Molly’s phone and computer
Supporters of Justice for Molly have alleged that a range of suicidal text messages on her phone — including one sent just minutes before her presumed time of death in which she said she was going to shoot herself in the head — were compromised by someone allegedly covering for Minton.
Similarly, investigators were unable to properly recover information from Minton’s phone and computer, leading to further theories that information on his end had been compromised. In late 2012, investigators interviewed Minton’s father, a Franklin County detective and cyber-crime expert, and asked directly whether he had done anything to his son’s phone or computer. He said he had not.
Young’s phone was recovered from under her leg at the scene of the death. Prosecutors say there was no opportunity for it to be manipulated and that it was immediately taken into police custody. Also, the report dispels the notion that either Carbondale Police or the Illinois State Police engaged in any effort to cover for Minton.
“Not a shred of credible evidence exists that the Carbondale Police Department or the Illinois State Police engaged in an effort to protect Minton or any member of his family by ignoring or manipulating evidence,” the report says. The report does not address the issues surrounding Minton’s phone or computer.
Meanwhile, Young’s computer showed evidence of searches for “suicide” beginning around 12:45 a.m. March 23 — a little more than 24 hours prior to her death. However, a friend, Cullen Stout, reported to police that they had attended a concert together that evening and that she did not return home until around 2 a.m.
Investigators say they were unable to find any evidence that Young’s computer had been tampered with, and based off of a lengthy Facebook conversation she reportedly had with a former boyfriend early that morning, they concluded that Stout more than likely dropped her off at home around 12:30 a.m.
An uncertain future
What will happen next is unclear.
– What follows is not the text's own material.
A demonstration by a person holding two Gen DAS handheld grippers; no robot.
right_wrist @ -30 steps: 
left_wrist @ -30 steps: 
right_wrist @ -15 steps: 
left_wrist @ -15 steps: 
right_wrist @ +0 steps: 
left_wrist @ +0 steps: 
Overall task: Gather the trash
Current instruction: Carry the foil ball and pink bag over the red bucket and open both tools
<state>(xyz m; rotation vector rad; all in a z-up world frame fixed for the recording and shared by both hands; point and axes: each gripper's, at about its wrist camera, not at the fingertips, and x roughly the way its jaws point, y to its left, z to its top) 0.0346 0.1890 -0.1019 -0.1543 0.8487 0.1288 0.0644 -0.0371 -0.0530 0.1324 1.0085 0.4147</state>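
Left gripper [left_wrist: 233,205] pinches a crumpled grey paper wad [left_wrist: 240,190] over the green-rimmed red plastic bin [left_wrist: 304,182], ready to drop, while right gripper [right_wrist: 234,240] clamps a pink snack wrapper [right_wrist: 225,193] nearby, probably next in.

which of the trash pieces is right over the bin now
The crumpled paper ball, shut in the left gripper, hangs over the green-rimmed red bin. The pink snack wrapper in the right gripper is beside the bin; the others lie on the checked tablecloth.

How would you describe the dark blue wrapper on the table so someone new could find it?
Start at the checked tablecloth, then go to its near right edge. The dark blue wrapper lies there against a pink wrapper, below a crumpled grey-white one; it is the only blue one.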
The special prosecutor’s final report represents the third time a prosecutor — the first two being State’s Attorney Carr and former state’s attorney Mike Wepsiec — has passed on pursuing the case due to insufficient evidence.
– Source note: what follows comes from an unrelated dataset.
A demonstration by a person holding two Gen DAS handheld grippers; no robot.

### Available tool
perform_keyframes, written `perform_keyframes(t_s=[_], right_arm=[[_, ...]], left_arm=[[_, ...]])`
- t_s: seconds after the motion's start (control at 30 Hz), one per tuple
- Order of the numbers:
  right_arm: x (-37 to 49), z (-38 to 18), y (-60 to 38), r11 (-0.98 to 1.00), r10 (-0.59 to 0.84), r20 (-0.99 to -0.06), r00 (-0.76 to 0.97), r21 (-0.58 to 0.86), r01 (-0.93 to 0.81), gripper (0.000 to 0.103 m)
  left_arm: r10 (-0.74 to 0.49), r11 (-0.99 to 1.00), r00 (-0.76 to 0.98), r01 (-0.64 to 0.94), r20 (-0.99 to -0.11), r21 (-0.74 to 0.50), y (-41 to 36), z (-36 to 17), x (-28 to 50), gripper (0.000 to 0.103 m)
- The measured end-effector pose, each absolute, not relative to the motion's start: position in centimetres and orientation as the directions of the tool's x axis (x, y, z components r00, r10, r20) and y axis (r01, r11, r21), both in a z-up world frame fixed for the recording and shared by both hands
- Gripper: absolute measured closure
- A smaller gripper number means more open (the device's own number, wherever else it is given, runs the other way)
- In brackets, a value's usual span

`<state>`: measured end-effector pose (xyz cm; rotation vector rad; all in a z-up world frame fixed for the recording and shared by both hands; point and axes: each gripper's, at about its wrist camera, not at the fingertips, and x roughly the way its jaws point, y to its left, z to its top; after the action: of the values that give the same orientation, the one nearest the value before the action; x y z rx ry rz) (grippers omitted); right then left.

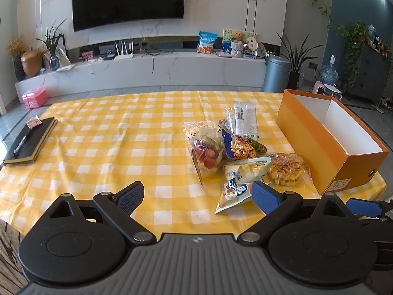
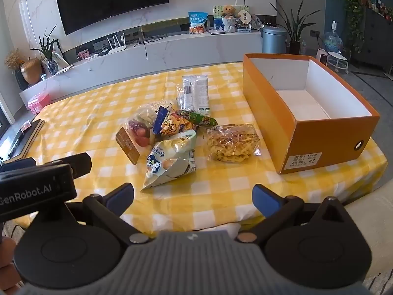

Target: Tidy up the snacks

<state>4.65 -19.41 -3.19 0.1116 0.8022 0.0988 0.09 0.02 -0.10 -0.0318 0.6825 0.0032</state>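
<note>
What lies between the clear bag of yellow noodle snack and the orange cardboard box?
Only bare yellow checked tablecloth, seen in the right wrist view, between noodle bag and box.

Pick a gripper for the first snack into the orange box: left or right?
Right, probably. The right gripper sits nearer the orange box, with the noodle packet just ahead. Both grippers are open and empty.

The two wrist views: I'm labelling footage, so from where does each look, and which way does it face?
Left wrist: above the table's near edge, facing down over its open fingers at the snacks; right gripper's finger peeks in.
Right wrist: further right, facing the box; its fingers open, left gripper beside it.
Shared: snacks, empty box, notebook, TV.
</note>
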Motion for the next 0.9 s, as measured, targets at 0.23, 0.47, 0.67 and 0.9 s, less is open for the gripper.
perform_keyframes(t_s=[0.23, 0.47, 0.67, 0.9], right_arm=[[4.7, -3.0, -19.5, 0.991, 0.118, -0.712, 0.692, 0.123, -0.042, 0.003], [4.8, -3.3, -18.9, 0.997, 0.077, -0.723, 0.686, 0.065, -0.043, 0.003], [4.9, -3.5, -18.8, 0.999, 0.053, -0.728, 0.684, 0.04, -0.036, 0.003], [4.9, -3.6, -18.8, 0.998, 0.057, -0.731, 0.68, 0.045, -0.036, 0.003]], left_arm=[[-0.015, 0.999, 0.759, -0.022, -0.651, -0.048, 0.0, -0.7, 0.2, 0.0], [-0.01, 0.999, 0.75, -0.026, -0.661, -0.045, 0.0, -1.0, 0.4, 0.0], [-0.011, 0.999, 0.748, -0.027, -0.664, -0.047, -0.1, -1.2, 0.5, 0.0], [-0.016, 0.999, 0.746, -0.023, -0.666, -0.049, -0.1, -1.4, 0.5, 0.0]])
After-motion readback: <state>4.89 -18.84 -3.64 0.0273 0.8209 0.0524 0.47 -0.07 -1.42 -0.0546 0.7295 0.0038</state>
In late June, Larry Young, Young’s father, filed a civil suit against Minton alleging that he fraudulently concealed Young’s death by wiping the gun clean, changing his clothes, waiting hours to call 911 and declining to give investigating authorities a statement.
The statute of limitations on civil wrongful death cases in Illinois stands at two years, meaning the deadline to file such action in Young’s case technically passed in March. However, attorney Charles Stegmeyer, who is representing Larry Young, said he filed the suit claiming “fraudulent concealment” of information, which by law would shift the statute of limitations to five years.
Stegmeyer previously said he expects a “vigorous fight” to demonstrate that point. The lawsuit already has been challenged on these grounds, and the next hearing in the case is in January.
Meanwhile, Minton left the Carbondale Police Department in 2013 but has found himself in other trouble. Earlier this month, he was sentenced to serve 14 days in jail for a case of DUI in late 2013 — his second DUI in under a year.
His attorney, Terry Green, has not returned repeated messages left over time at his office.
Because of all the remaining questions surrounding Young’s death and the apparent lack of closure, the special prosecutor’s office stressed in its report that it empathizes with Young’s family.
“This, of course, is a trying time for Molly’s family and friends,” the report says. “[The special prosecutor’s office] is sensitive to that difficulty, and, as prosecutors, our hearts go out to them. This was a thorough, lengthy investigation, and for good reason: it was, and is, important.”